Each line below from the line with "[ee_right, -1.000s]" to the line with "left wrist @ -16" must be copied exactly, including those two, and no picture may appear in the copy.

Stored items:
____________________
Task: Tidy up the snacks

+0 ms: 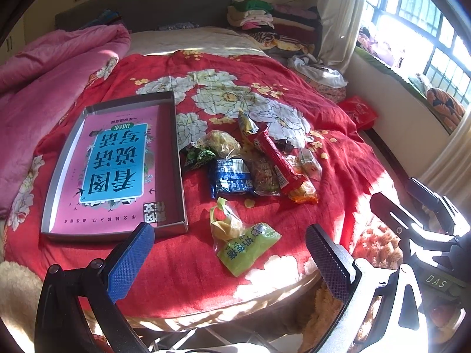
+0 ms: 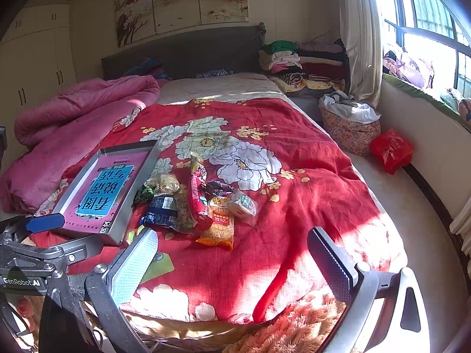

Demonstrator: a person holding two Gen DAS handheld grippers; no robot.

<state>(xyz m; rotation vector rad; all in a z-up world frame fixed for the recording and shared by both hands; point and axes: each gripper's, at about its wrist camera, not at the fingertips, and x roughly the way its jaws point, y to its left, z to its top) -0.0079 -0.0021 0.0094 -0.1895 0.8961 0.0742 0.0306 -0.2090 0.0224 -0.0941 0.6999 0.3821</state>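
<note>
A pile of snack packets lies on the red floral bedspread, to the right of a shallow grey tray with a pink book cover inside. A green packet and a yellow bag lie apart, nearer me. My left gripper is open and empty, hovering above the bed's near edge by the green packet. My right gripper is open and empty, just short of the pile. The tray shows at left in the right wrist view.
A pink quilt is bunched on the bed's left. Folded clothes are stacked at the headboard's right. A red plastic bag and a floral bag sit by the window wall. A fuzzy orange rug lies below the bed edge.
</note>
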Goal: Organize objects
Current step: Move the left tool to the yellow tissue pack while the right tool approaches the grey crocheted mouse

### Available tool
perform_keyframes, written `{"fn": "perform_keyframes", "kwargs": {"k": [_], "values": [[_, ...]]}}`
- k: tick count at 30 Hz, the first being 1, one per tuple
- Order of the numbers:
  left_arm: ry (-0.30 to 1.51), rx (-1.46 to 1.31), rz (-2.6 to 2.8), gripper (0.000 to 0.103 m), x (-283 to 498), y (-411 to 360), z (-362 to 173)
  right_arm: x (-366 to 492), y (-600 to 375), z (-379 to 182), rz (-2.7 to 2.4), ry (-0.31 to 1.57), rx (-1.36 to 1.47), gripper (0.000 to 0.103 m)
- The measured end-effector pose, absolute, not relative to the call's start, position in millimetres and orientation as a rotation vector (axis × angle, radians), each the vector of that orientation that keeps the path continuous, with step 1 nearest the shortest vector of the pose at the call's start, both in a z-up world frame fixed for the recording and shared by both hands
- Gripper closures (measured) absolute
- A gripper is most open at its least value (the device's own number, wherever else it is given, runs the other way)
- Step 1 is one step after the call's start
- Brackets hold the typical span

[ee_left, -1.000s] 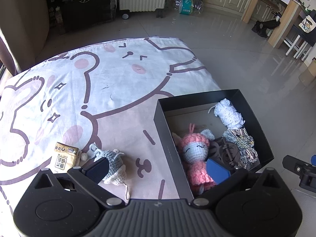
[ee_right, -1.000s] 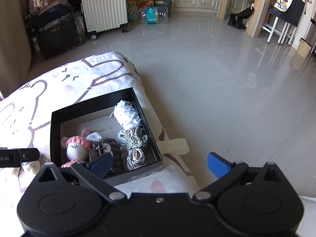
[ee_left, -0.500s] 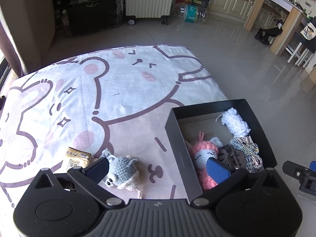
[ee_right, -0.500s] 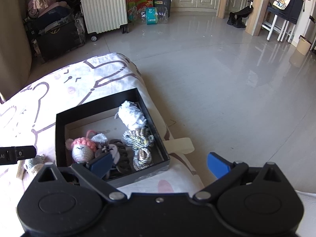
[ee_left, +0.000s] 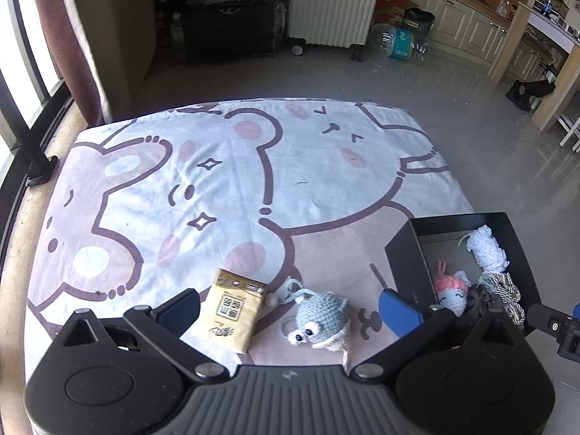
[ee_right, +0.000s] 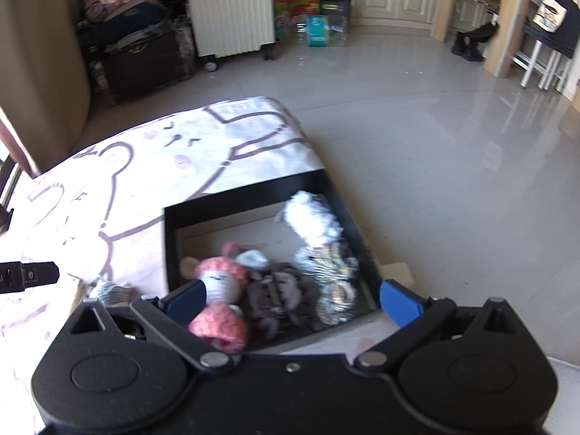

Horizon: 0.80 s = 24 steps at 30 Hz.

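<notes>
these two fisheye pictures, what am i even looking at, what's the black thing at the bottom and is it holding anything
Each picture comes from a camera mounted on a handheld gripper, looking forward along its two fingers. The black shape at the bottom is the gripper body itself; a person holds one in each hand.

The left gripper is open above a cartoon-print blanket. Between its fingers lie a yellow tissue pack and a grey crocheted toy, neither gripped.

The right gripper is also open and holds nothing. It looks into a black box containing a pink crocheted doll, a white yarn bundle, twisted cord and something dark, too blurred to name.
</notes>
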<state>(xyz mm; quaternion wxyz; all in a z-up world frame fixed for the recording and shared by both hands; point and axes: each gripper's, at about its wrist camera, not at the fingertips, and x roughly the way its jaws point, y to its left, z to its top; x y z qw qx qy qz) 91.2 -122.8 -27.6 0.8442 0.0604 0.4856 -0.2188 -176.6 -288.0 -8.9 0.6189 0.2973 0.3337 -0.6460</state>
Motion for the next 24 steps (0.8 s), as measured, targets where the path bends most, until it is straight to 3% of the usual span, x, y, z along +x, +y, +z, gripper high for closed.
{"fn": "perform_keyframes", "kwargs": {"k": [24], "values": [[1.005,0.050,-0.403,0.000,124.2,-36.9,-41.1,-65.9,-298.5,-19.3,-1.287,0.753,0.628,0.000]]}}
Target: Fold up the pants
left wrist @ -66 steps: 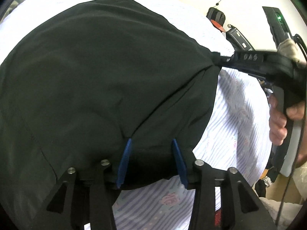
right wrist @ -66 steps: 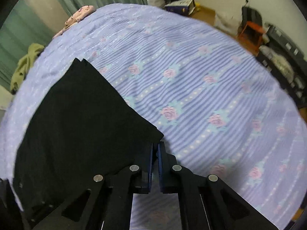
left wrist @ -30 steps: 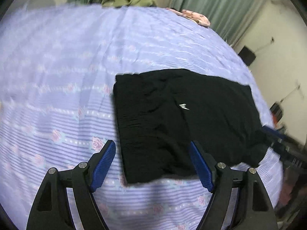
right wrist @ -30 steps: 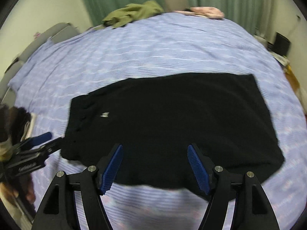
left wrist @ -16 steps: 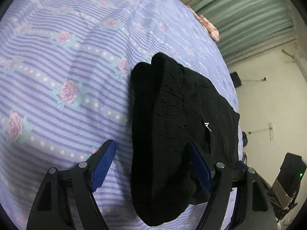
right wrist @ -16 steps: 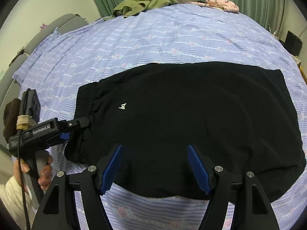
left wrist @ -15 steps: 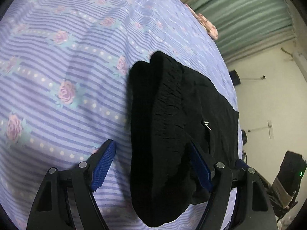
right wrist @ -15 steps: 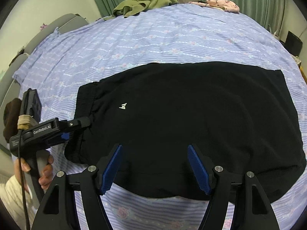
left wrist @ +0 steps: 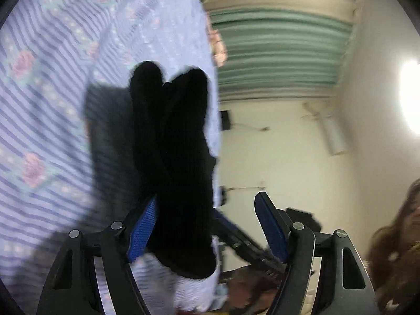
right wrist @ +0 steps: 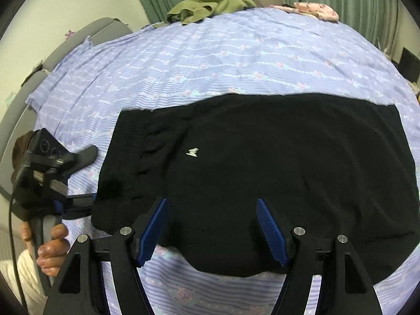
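The black pants [right wrist: 262,173] lie folded on the lilac striped bed sheet [right wrist: 210,52], waistband to the left, a small white logo [right wrist: 192,152] on top. My right gripper [right wrist: 212,232] is open and hovers above their near edge. My left gripper [right wrist: 86,178] is at the waistband's near-left corner, its jaws apart around the edge. In the left wrist view the left gripper [left wrist: 207,229] is open, with the thick waistband edge [left wrist: 178,157] between its blue pads and lying against the left pad [left wrist: 143,229].
A green garment [right wrist: 210,5] and a pink floral cloth [right wrist: 315,10] lie at the bed's far edge before green curtains. A grey headboard [right wrist: 78,42] is on the left. The person's hand [right wrist: 50,246] holds the left gripper's handle.
My left gripper has tilted and moved in so the waistband edge now sits between its open jaws. My right gripper has barely moved and stays open over the pants.
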`<state>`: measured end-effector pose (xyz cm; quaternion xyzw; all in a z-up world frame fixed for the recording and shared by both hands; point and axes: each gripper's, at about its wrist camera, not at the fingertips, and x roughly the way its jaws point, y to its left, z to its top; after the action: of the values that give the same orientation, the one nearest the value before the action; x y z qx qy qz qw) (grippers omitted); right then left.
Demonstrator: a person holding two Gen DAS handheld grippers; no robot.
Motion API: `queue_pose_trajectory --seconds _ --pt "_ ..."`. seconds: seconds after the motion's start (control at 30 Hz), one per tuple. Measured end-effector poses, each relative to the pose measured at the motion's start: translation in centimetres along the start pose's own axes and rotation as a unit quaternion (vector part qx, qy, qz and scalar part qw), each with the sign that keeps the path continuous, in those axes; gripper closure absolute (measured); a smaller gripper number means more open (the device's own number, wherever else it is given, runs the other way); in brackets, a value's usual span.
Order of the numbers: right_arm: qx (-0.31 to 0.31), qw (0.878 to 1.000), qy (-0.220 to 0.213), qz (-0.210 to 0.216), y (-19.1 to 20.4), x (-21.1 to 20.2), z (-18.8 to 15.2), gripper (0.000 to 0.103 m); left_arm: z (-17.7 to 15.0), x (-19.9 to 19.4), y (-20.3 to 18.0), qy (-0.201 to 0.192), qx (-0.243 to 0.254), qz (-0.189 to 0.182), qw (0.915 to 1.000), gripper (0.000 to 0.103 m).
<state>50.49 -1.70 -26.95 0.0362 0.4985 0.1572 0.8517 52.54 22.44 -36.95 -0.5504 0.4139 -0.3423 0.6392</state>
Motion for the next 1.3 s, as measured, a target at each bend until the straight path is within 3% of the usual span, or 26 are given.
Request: queue_pose_trajectory --seconds 0.07,0.17,0.33,0.4,0.47,0.53,0.6,0.73,0.8,0.93,1.07,1.17,1.3 --pt "-0.009 1.0 -0.006 0.003 0.4 -0.2 0.0 0.033 0.4 0.8 0.7 -0.011 -0.022 -0.002 0.9997 0.032" --pt "-0.01 1.0 -0.004 0.001 0.5 0.1 0.2 0.033 1.7 2.3 1.8 -0.012 -0.04 0.064 0.9971 0.033" --pt "0.009 1.0 0.003 -0.004 -0.7 0.3 0.3 0.033 2.1 3.5 1.0 0.002 -0.013 0.123 0.9924 0.033" --pt "0.016 1.0 0.004 -0.008 -1.3 0.3 0.2 0.033 2.3 4.0 0.7 0.002 -0.002 0.145 0.9895 0.043" --pt "0.023 1.0 0.002 -0.013 -1.9 0.2 0.2 0.033 2.4 4.5 0.7 -0.003 -0.002 0.186 0.9826 0.076" --pt "0.031 0.999 0.0 -0.02 -2.4 0.3 0.2 0.033 2.2 4.2 0.4 -0.007 -0.007 0.218 0.9759 0.077" --pt "0.039 0.999 0.001 -0.021 -2.7 0.2 0.1 0.033 1.6 3.6 -0.3 -0.02 -0.011 0.226 0.974 0.079" --pt "0.048 0.999 -0.002 -0.022 -3.2 -0.9 0.2 0.033 1.1 1.3 -4.6 -0.081 0.0 0.248 0.9653 0.08" --pt "0.046 0.999 -0.017 -0.018 -3.1 -2.2 0.3 0.033 1.2 1.1 -6.3 -0.085 0.02 0.29 0.9529 0.08" --pt "0.03 0.999 -0.031 -0.017 -2.0 -3.8 0.6 0.033 1.4 0.1 -6.8 -0.078 0.02 0.394 0.9157 0.08" --pt "0.027 0.999 -0.039 -0.019 -2.3 -5.1 0.6 0.033 -0.6 1.2 -10.9 -0.07 0.067 0.446 0.8898 0.08" --pt "0.035 0.998 -0.052 -0.029 -3.6 -7.0 0.6 0.033 -1.2 3.9 -15.0 -0.071 0.102 0.452 0.8834 0.08" --pt "0.063 0.994 -0.071 -0.049 -7.3 -10.3 0.3 0.033 -1.8 8.3 -19.5 -0.051 0.149 0.431 0.8886 0.08"
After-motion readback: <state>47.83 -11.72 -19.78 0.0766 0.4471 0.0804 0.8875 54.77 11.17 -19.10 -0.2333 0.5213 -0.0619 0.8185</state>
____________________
> _Solved problem_
[ee_right, -1.000s] 
[ee_left, -0.500s] 
[ee_right, -0.500s] 
[ee_left, +0.000s] 
[ee_right, +0.000s] 

Horizon: 0.80 s = 24 steps at 30 Hz.

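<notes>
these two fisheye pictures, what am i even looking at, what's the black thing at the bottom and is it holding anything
Each picture comes from a camera mounted on a handheld gripper, looking forward along its two fingers. The black shape at the bottom is the gripper body itself; a person holds one in each hand.

The left gripper is open above a cartoon-print blanket. Between its fingers lie a yellow tissue pack and a grey crocheted toy, neither gripped.

The right gripper is also open and holds nothing. It looks into a black box containing a pink crocheted doll, a white yarn bundle, twisted cord and something dark, too blurred to name.
</notes>
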<state>(xyz mm; quaternion wxyz; all in a z-up world frame fixed for the recording and shared by both hands; point and axes: each gripper's, at about its wrist camera, not at the fingertips, and x roughly the way its jaws point, y to its left, z to its top; x y z qw qx qy qz) 91.2 -122.8 -27.6 0.8442 0.0604 0.4856 -0.2188 -176.6 -288.0 -8.9 0.6189 0.2973 0.3337 -0.6460</state>
Motion for the next 24 steps (0.8 s), as measured, targets where the path bends most, until it is straight to 3% of the usual span, x, y, z along +x, +y, +z, gripper high for closed.
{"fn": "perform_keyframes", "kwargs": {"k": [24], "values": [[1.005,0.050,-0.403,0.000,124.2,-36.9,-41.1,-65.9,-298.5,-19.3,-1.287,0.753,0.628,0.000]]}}
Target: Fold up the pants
left wrist @ -66 steps: 
right wrist @ -66 steps: 
left wrist @ -30 steps: 
right wrist @ -30 steps: 
left wrist @ -16 steps: 

The exercise is done, with nothing more to add.